WHAT YOU ARE ASKED TO DO: Copy out all the lines of the data precisely, omitting any pictures.

*** GIVEN DATA Section Begins ***

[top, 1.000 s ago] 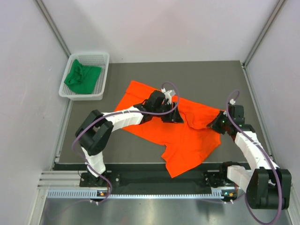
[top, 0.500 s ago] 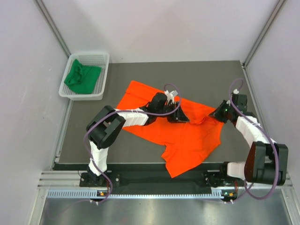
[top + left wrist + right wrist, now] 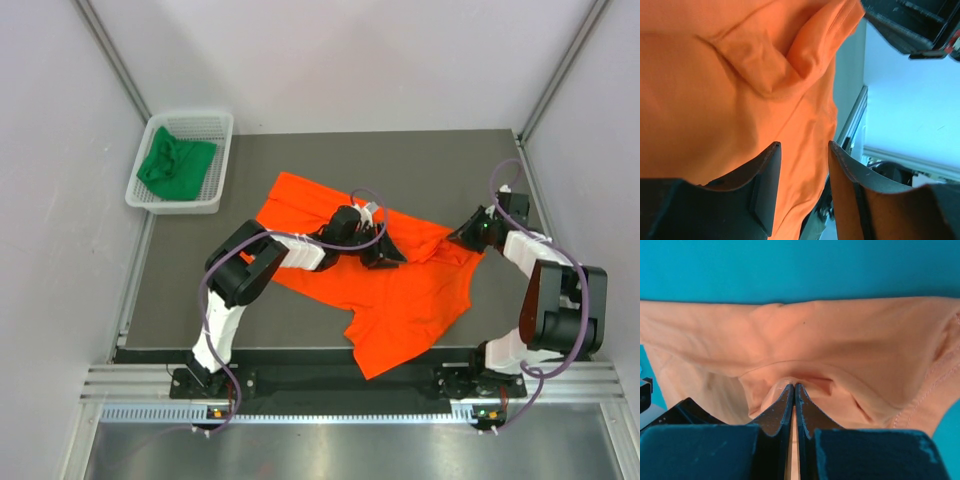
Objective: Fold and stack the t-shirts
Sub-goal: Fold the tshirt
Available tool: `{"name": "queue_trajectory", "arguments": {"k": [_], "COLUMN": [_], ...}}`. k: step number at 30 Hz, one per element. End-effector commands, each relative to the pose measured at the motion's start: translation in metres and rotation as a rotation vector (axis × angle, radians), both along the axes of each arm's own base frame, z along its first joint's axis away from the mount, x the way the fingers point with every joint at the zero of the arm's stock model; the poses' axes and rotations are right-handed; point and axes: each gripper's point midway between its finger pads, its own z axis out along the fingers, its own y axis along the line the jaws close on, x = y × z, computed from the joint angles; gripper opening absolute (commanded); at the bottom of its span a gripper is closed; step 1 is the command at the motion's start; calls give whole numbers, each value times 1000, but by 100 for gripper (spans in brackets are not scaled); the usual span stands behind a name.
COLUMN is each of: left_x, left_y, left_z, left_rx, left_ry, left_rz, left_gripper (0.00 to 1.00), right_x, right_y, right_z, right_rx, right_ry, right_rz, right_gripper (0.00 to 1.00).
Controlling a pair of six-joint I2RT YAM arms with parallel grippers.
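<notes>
The orange t-shirt (image 3: 400, 295) lies spread and wrinkled across the middle of the dark table. My left gripper (image 3: 386, 253) rests low over its middle, jaws apart; in the left wrist view (image 3: 804, 150) orange cloth (image 3: 715, 90) shows beyond the open fingers, nothing pinched. My right gripper (image 3: 467, 235) is shut on the shirt's far right edge; the right wrist view (image 3: 794, 386) shows a small fold of the cloth (image 3: 850, 340) pinched at the closed tips. The dark green t-shirt (image 3: 176, 165) lies crumpled in the white mesh basket (image 3: 218, 160) at the far left.
The dark table mat (image 3: 200, 270) is bounded by grey walls left, right and behind. A metal rail (image 3: 330, 400) runs along the near edge with both arm bases.
My right gripper has moved farther back and right with the shirt's edge, stretching the right side flatter. My left gripper has slid a little right over the shirt.
</notes>
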Motion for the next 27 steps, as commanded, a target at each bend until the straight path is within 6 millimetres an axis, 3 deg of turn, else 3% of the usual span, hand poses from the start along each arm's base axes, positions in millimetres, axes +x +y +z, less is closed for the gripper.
{"name": "queue_trajectory", "arguments": {"k": [1,9,17,27], "left_x": [22,39,40,43], "left_y": [-17,-20,-24,-25], "left_z": [26,4,-13,-30], "left_rx": [-110,-31,35,107], "left_ry": [-25,-4,5,39], "left_rz": [51,137,149,161], "left_gripper": [48,40,34,40], "right_x": [28,32,36,38], "right_y": [-3,-4,-9,-10], "right_z": [23,23,22,24], "right_rx": [7,23,35,46], "right_ry": [-108,-120,-123,-129], "right_rz": [21,25,18,17], "right_gripper": [0,0,0,0]}}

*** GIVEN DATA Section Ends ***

WRITTEN ANSWER:
[top, 1.000 s ago] 
[top, 0.500 s ago] 
[top + left wrist + right wrist, now] 
Objective: Fold and stack the t-shirts
Sub-goal: Fold the tshirt
Available tool: `{"name": "queue_trajectory", "arguments": {"k": [_], "COLUMN": [_], ...}}`. k: step number at 30 Hz, one per element. End-effector commands, each relative to the pose measured at the motion's start: translation in metres and rotation as a rotation vector (axis × angle, radians), both along the axes of each arm's own base frame, z along its first joint's axis away from the mount, x the way the fingers point with every joint at the zero of the arm's stock model; the poses' axes and rotations are right-handed; point and axes: each gripper's point midway between its finger pads, its own z axis out along the fingers, its own y axis along the line the jaws close on, x = y × z, computed from the joint angles; gripper opening absolute (commanded); at the bottom of its span a gripper is closed; step 1 is the command at the motion's start; calls give whole numbers, each value times 1000, but by 100 for gripper (spans in brackets are not scaled); the usual span stands behind a name.
COLUMN is each of: left_x, left_y, left_z, left_rx, left_ry, left_rz, left_gripper (0.00 to 1.00), right_x, right_y, right_z, right_rx, right_ry, right_rz, right_gripper (0.00 to 1.00).
Controlling a pair of six-joint I2RT YAM arms with parallel grippers.
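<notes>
The orange t-shirt (image 3: 400, 295) lies spread and wrinkled across the middle of the dark table. My left gripper (image 3: 386, 253) rests low over its middle, jaws apart; in the left wrist view (image 3: 804, 150) orange cloth (image 3: 715, 90) shows beyond the open fingers, nothing pinched. My right gripper (image 3: 467, 235) is shut on the shirt's far right edge; the right wrist view (image 3: 794, 386) shows a small fold of the cloth (image 3: 850, 340) pinched at the closed tips. The dark green t-shirt (image 3: 176, 165) lies crumpled in the white mesh basket (image 3: 218, 160) at the far left.
The dark table mat (image 3: 200, 270) is bounded by grey walls left, right and behind. A metal rail (image 3: 330, 400) runs along the near edge with both arm bases.
My right gripper has moved farther back and right with the shirt's edge, stretching the right side flatter. My left gripper has slid a little right over the shirt.
</notes>
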Motion for the next 27 steps, as commanded, a target at each bend until the straight path is within 6 millimetres an axis, 3 deg of turn, else 3% of the usual span, hand poses from the start along each arm's base axes, positions in millimetres, axes +x +y +z, less is closed for the gripper.
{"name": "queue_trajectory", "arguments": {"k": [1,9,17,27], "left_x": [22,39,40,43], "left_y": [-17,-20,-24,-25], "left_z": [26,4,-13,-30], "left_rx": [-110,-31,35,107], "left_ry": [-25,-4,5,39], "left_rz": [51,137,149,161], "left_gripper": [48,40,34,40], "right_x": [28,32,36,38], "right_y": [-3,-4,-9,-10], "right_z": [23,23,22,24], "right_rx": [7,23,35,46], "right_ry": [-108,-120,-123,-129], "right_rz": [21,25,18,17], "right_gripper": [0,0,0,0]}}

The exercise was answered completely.